One of the suspects is the Varroa mite, a parasite spread in recent decades from East Asia to the U.S.
The mite is “considered the biggest problem in beekeeping today,” said Mary Reed, chief apiary inspector of the Texas Apiary Inspection Service, an arm of Texas A&M University, “The reason is that they can vector viruses. If we didn’t have honeybee viruses, the Varroa mite would just be considered a nuisance. If mite levels get too high, they can weaken the immune system of a single bee and of a whole colony.”
After feeding on a honey bee host, the adult female mite reproduces by crawling off her host into a cell with a bee larva. Offspring then alternate between feeding on the larva and defecating on the side of the cell. While the mites do not kill adult honeybees, they can weaken and shorten individuals’ lifespans and ultimately will kill the colony by outcompeting their host. And the mites are vectors of numerous viruses including deformed wing virus.
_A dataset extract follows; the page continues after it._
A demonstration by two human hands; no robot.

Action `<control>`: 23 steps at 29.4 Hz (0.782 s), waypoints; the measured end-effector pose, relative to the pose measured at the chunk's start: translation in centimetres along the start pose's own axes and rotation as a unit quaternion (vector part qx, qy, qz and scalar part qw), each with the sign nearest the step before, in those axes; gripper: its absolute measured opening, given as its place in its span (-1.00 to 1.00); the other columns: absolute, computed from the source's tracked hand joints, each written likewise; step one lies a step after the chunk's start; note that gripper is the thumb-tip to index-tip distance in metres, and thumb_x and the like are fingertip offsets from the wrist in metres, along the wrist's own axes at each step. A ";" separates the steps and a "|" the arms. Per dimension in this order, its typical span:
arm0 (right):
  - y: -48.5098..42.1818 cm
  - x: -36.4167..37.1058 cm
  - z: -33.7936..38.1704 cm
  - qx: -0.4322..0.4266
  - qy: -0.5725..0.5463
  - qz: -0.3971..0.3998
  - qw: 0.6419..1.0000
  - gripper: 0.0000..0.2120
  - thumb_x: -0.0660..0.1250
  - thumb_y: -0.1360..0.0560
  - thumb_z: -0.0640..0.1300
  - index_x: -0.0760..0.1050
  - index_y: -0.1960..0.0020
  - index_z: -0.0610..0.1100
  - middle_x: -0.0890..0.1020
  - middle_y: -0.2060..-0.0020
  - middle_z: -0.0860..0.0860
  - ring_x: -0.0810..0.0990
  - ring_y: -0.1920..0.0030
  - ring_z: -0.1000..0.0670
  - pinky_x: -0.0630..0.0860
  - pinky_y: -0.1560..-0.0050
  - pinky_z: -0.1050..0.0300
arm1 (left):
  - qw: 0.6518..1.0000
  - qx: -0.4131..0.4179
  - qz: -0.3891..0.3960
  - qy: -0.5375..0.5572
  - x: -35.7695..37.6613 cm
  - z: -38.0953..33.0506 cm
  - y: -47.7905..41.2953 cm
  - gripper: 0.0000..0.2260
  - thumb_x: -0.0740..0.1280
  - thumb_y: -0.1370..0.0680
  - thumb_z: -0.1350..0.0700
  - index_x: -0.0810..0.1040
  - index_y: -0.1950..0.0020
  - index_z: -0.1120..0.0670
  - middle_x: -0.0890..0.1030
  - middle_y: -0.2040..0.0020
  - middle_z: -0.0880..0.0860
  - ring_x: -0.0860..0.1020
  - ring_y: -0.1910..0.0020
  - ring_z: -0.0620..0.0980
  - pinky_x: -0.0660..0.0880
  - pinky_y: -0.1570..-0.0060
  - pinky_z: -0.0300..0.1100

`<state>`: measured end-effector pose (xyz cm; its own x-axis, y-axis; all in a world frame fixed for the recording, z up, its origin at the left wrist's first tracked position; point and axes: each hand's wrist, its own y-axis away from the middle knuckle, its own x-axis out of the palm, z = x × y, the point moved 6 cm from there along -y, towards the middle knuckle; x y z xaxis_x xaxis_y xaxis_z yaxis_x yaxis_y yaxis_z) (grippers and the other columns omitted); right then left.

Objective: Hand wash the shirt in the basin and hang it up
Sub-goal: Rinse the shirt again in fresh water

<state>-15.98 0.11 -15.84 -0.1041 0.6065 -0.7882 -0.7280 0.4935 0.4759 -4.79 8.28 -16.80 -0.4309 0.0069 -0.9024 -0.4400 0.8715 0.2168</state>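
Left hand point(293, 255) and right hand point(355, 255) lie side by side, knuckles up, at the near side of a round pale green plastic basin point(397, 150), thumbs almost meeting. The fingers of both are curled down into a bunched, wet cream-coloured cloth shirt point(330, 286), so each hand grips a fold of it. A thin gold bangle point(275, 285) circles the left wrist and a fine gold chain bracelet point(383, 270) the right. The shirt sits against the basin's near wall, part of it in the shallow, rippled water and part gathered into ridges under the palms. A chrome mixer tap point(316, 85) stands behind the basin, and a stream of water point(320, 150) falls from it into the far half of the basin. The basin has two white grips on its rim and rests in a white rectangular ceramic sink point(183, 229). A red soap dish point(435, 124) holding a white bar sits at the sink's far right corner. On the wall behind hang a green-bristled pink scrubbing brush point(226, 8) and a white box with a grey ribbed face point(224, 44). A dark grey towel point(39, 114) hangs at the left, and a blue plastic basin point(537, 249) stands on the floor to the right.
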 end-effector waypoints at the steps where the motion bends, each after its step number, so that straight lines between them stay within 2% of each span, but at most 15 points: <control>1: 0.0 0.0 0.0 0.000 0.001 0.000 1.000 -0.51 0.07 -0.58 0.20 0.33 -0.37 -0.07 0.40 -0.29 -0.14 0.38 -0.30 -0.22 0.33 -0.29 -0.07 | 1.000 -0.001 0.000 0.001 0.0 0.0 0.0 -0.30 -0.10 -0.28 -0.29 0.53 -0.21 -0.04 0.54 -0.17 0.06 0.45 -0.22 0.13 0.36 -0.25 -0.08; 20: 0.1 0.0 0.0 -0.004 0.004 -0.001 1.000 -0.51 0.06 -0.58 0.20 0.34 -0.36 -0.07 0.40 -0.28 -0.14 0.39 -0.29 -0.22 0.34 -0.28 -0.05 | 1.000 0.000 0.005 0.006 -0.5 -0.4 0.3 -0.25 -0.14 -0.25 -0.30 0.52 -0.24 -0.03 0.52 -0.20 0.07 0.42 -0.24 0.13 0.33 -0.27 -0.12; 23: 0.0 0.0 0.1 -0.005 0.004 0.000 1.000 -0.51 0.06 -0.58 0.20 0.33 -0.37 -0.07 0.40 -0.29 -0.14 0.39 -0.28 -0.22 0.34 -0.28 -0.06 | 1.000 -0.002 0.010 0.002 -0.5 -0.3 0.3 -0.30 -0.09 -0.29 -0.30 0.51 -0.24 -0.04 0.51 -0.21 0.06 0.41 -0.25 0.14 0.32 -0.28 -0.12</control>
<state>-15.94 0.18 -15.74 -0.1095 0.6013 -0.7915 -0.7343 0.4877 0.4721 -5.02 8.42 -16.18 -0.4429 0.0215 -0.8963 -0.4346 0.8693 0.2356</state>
While the background causes of particular instances of colony collapse disorder remain “a contentious issue under investigation,” said Sean Leonard, a graduate student and lead author of the study, “mites are an increasingly severe problem” over the past couple of decades that are contributing to high bee mortality rates.
The UT team _ which involved at least eight other professors and students _ engineered one strain of bacteria to target the virus and another for the mites.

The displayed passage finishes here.